🤖 AI Summary
This work addresses the limitation of existing electronic health record (EHR) foundation models that treat ICD diagnosis codes as flat tokens, thereby neglecting their intrinsic clinical hierarchical structure and underutilizing semantic information. To overcome this, the study introduces the ICD-10-CM hierarchy as an inductive bias into EHR modeling for the first time, proposing a hierarchy-enhanced Transformer and a hierarchy-aware graph neural network that jointly leverage diagnosis co-occurrence patterns and multi-granular ICD codes. The model is pretrained on MIMIC-IV and evaluated via frozen probing on eICU for cross-dataset generalization. Results demonstrate consistent and significant improvements over flat-code baselines in both in-domain and cross-domain settings, enhancing downstream prediction performance and yielding more semantically coherent embedding spaces, thus validating the broad utility of hierarchical modeling across diverse tasks and architectures.
📝 Abstract
Electronic health record foundation models typically treat ICD diagnosis codes as flat tokens, overlooking the clinically meaningful hierarchical structure that captures disease families, subcategories, and fine-grained diagnostic detail.
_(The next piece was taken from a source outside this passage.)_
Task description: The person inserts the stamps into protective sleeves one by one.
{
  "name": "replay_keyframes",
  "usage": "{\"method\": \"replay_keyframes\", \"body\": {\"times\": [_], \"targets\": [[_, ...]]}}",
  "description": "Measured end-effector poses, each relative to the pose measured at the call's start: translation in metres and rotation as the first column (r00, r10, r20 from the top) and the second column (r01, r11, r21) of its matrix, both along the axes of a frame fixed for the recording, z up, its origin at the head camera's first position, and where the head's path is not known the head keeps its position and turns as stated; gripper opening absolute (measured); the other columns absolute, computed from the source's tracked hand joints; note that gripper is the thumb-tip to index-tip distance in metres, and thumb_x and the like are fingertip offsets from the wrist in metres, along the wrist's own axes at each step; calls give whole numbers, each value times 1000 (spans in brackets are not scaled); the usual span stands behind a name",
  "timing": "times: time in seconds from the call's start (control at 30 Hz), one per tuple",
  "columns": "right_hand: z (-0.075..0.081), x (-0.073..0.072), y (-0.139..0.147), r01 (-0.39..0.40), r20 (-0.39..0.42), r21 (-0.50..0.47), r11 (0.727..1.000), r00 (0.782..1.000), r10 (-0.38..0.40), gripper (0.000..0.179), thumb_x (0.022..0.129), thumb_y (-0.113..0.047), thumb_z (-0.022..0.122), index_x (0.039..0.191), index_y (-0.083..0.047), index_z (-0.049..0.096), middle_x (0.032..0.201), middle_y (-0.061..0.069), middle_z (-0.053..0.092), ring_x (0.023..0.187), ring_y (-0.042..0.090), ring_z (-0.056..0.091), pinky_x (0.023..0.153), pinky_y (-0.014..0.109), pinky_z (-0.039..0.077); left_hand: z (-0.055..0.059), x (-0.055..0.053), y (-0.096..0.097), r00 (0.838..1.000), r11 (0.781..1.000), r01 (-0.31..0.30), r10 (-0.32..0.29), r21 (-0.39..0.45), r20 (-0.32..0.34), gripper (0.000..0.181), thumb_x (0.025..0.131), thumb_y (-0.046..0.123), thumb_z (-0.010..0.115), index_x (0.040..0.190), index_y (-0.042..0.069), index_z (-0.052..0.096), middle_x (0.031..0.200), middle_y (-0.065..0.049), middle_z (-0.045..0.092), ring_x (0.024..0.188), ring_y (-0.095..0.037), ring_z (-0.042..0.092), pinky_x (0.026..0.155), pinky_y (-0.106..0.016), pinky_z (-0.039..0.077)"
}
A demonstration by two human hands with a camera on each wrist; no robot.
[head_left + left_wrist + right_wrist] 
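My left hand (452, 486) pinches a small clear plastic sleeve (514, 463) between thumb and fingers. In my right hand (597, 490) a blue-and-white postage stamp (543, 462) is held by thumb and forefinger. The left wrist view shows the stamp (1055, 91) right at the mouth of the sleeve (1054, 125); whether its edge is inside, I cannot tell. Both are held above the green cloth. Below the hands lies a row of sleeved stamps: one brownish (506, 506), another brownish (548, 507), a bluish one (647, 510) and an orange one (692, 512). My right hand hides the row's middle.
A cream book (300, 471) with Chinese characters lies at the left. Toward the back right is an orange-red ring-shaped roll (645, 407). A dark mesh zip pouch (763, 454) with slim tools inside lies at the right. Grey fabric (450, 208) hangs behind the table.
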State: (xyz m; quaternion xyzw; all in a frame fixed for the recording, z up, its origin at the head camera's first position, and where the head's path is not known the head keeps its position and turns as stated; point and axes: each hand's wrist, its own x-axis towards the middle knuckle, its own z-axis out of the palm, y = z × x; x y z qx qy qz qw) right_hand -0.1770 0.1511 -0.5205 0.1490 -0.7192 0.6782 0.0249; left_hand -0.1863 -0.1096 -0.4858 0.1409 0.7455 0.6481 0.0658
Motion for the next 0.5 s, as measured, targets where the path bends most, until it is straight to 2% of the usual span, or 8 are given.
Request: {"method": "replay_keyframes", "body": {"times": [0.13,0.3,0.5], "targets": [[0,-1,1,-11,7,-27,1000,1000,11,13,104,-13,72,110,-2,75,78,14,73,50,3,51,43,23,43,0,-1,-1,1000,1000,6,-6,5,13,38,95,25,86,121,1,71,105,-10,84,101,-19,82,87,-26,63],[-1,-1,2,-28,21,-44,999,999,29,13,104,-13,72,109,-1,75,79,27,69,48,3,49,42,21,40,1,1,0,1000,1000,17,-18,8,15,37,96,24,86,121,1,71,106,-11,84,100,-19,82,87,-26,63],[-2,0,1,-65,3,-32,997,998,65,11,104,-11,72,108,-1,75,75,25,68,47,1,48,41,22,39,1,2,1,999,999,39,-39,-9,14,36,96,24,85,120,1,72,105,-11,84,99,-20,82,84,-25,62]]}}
As a result, existing EHR representation learning methods do not explicitly exploit the hierarchical structure already present in the coding system. In this work, we study ICD-10-CM hierarchy as a general inductive bias for clinical representation learning. We investigate two complementary mechanisms for incorporating hierarchy: first, by augmenting diagnosis sequences in a BERT-style transformer with tokens corresponding to different levels of the ICD hierarchy, and second, by injecting hierarchy into graph-based code representations through hierarchy-aware edges combined with diagnosis co-occurrence structure. Across these settings, we evaluate whether explicit hierarchy improves downstream prediction, which levels of the hierarchy are most useful, whether hierarchy encoding improves transfer across datasets, and how hierarchy reshapes embedding similarity structure. We conduct experiments on two large-scale real-world clinical datasets: MIMIC-IV, used for pretraining and in-domain evaluation, and eICU, used to assess cross-dataset transfer via frozen encoder probing. Our findings show that explicitly encoding ICD hierarchy improves over flat code representations in both in-domain and cross-dataset settings, while revealing that the most useful level of hierarchy depends on both the task and the modeling approach. More broadly, we focus on hierarchy-aware EHR representation learning and show that the benefits of encoding hierarchy are generalizable across modeling settings and hierarchy levels.